Ce projet s’articulerait autour d’un partenariat avec BAnQ. « Nous, on ne va pas prendre possession au nom de notre organisme sans but lucratif, vous imaginez bien, d’un bâtiment comme ça. On souhaite arriver à rassembler leur collection nationale et leurs archives sur la musique en un lieu qu’on animerait, avec toutes les possibilités créatrices qui sont les nôtres, et tous les contacts qu’on a. » Des investisseurs privés ? « Pas encore, on est à la recherche de ça. » Le projet ne bénéficie pas de subventions à ce jour. D’autres partenaires hors BAnQ ? « Non. C’est le seul. »

Or, il est hors de question pour BAnQ de reprendre les rênes d’une nouvelle restauration de la bibliothèque Saint-Sulpice. « On nous a donné Saint-Sulpice pour y créer des espaces technologiques pour les jeunes, répète le président-directeur général, Jean-Louis Roy. Si on ne crée plus ces espaces, notre intérêt pour ce qui arrive à Saint-Sulpice est simplement le même que celui qu’aurait tout citoyen. J’imagine que quand il y aura un projet retenu par le gouvernement, il y aura passation de propriété. On n’a pas de mandat pour dire si on préfère ou non un projet. Si le projet retenu rejoint directement ou indirectement les missions et mandats de BAnQ, il est vraisemblable qu’il y aura des coopérations, comme on en a avec la Société historique de Montréal ou l’UQAM, par exemple. On n’a aucun pouvoir, et aucune envie non plus d’être partie prenante de la décision concernant la bibliothèque Saint-Sulpice. »

Le futur musée Riopelle ?

Québec solidaire en appelait récemment à faire de Saint-Sulpice une Maison des lettres et de la littérature québécoise.

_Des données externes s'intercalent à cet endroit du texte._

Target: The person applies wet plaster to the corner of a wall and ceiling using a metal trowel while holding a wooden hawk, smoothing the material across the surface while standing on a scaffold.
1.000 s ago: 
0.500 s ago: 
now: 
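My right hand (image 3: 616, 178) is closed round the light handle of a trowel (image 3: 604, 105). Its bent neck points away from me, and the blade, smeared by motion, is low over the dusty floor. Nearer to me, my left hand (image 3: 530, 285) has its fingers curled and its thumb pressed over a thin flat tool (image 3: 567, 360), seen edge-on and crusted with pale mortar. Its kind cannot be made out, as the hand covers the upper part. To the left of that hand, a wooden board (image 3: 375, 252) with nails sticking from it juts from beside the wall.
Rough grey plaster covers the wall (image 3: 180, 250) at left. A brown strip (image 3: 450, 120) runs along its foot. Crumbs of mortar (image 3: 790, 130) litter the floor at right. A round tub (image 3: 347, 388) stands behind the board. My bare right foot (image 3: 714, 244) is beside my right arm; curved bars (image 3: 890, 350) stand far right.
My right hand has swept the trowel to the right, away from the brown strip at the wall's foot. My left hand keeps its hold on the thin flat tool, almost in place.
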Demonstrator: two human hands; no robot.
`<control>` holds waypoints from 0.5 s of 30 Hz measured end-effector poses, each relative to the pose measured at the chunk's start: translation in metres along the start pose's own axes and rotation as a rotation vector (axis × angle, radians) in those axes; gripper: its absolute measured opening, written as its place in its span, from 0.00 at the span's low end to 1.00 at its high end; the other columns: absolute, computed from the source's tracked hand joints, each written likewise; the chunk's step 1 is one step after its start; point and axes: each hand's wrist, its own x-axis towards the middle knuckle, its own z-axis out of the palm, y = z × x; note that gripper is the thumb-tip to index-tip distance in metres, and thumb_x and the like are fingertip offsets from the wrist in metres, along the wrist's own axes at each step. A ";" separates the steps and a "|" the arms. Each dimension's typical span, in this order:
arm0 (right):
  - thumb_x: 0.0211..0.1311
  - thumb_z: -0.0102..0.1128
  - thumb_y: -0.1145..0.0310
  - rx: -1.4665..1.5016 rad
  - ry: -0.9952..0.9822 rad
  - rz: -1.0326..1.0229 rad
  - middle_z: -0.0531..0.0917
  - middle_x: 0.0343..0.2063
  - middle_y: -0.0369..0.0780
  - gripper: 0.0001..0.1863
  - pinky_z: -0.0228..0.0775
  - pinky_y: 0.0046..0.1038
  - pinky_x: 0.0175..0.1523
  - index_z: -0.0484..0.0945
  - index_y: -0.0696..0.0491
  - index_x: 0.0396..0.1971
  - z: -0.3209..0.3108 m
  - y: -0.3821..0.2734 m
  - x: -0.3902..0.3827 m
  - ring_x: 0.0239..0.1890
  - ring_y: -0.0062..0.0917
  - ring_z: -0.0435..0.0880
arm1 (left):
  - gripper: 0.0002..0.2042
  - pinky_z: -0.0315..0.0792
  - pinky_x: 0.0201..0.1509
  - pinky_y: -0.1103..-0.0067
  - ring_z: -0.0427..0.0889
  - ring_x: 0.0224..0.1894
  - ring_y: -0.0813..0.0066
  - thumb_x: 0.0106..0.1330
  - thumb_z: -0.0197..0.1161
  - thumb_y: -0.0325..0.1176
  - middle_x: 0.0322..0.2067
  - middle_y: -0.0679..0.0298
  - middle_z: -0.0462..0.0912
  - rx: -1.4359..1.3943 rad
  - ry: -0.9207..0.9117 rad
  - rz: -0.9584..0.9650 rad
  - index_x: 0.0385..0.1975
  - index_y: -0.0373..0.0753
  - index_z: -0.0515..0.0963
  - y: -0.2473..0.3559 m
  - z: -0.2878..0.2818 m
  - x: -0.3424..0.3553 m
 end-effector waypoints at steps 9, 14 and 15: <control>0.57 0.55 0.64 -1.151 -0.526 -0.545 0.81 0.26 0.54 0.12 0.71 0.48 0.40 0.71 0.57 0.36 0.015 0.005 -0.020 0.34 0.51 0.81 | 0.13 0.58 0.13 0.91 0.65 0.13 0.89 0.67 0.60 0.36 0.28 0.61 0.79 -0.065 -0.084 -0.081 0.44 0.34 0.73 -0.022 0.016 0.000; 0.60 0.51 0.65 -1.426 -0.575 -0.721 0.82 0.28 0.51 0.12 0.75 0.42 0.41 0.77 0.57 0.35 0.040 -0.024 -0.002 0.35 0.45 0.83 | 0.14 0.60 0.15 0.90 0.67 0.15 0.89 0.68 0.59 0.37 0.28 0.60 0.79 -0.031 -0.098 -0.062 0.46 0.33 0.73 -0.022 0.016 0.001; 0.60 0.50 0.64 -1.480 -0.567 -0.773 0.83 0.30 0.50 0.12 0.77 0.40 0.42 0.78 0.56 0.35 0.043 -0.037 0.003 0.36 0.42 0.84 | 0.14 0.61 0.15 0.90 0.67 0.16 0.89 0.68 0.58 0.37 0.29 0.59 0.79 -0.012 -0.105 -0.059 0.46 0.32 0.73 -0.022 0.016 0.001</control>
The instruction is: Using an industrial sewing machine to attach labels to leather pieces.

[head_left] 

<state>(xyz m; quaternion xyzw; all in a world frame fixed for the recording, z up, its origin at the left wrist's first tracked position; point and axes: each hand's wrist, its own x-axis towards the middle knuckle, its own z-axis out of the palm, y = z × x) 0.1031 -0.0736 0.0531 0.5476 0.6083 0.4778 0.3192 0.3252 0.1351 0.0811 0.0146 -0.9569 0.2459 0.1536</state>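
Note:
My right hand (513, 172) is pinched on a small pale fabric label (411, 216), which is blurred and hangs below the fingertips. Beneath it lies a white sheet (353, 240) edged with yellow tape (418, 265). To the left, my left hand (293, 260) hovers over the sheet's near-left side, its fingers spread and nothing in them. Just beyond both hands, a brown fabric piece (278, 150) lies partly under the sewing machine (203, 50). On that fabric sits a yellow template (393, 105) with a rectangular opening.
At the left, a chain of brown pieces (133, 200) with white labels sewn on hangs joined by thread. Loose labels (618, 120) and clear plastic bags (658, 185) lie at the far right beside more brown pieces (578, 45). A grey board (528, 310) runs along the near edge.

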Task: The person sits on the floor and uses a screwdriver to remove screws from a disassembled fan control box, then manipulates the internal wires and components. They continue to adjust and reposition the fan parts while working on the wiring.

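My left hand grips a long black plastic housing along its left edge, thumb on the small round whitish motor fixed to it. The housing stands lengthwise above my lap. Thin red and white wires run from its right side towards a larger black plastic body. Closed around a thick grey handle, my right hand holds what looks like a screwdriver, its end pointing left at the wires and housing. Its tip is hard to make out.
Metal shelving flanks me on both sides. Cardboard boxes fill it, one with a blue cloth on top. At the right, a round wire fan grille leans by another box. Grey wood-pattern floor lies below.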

Une inspiration appuyée par l’Association des libraires du Québec, l’Association nationale des éditeurs de livres, l’Union des écrivaines et des écrivains québécois, le Festival international de la littérature. L’idée a été lancée dans les médias seulement, sans documents à l’appui ni étude de faisabilité. Une idée semblable de Maison de la littérature propulsée par lettre ouverte dans les médias circule depuis mardi, portée par des représentants de la Fondation Nelligan, de l’Académie des lettres du Québec et du Centre d’archives Gaston-Miron, entre autres, le but des signataires étant de conserver la vocation de bibliothèque inscrite dans l’architecture même de Saint-Sulpice. Le Musée de l’histoire québécoise proposé par le chef du Parti québécois, Paul St-Pierre Plamondon, est de la même eau : « Juste une idée pour l’instant », a-t-on confirmé au Devoir.

La Fondation Riopelle a effectué récemment une visite des lieux et termine actuellement son analyse. « Outre la noblesse de redonner son lustre à ce haut lieu du patrimoine québécois, il importe a priori de déterminer le potentiel de conversion muséal », explique la directrice générale, Manon Gauthier, surtout « en lien avec les normes liées aux arts visuels. Considérant les impératifs relatifs à la préservation du mobilier et des éléments patrimoniaux du lieu, la question demeure quant à sa capacité à permettre l’accueil d’un tel projet ».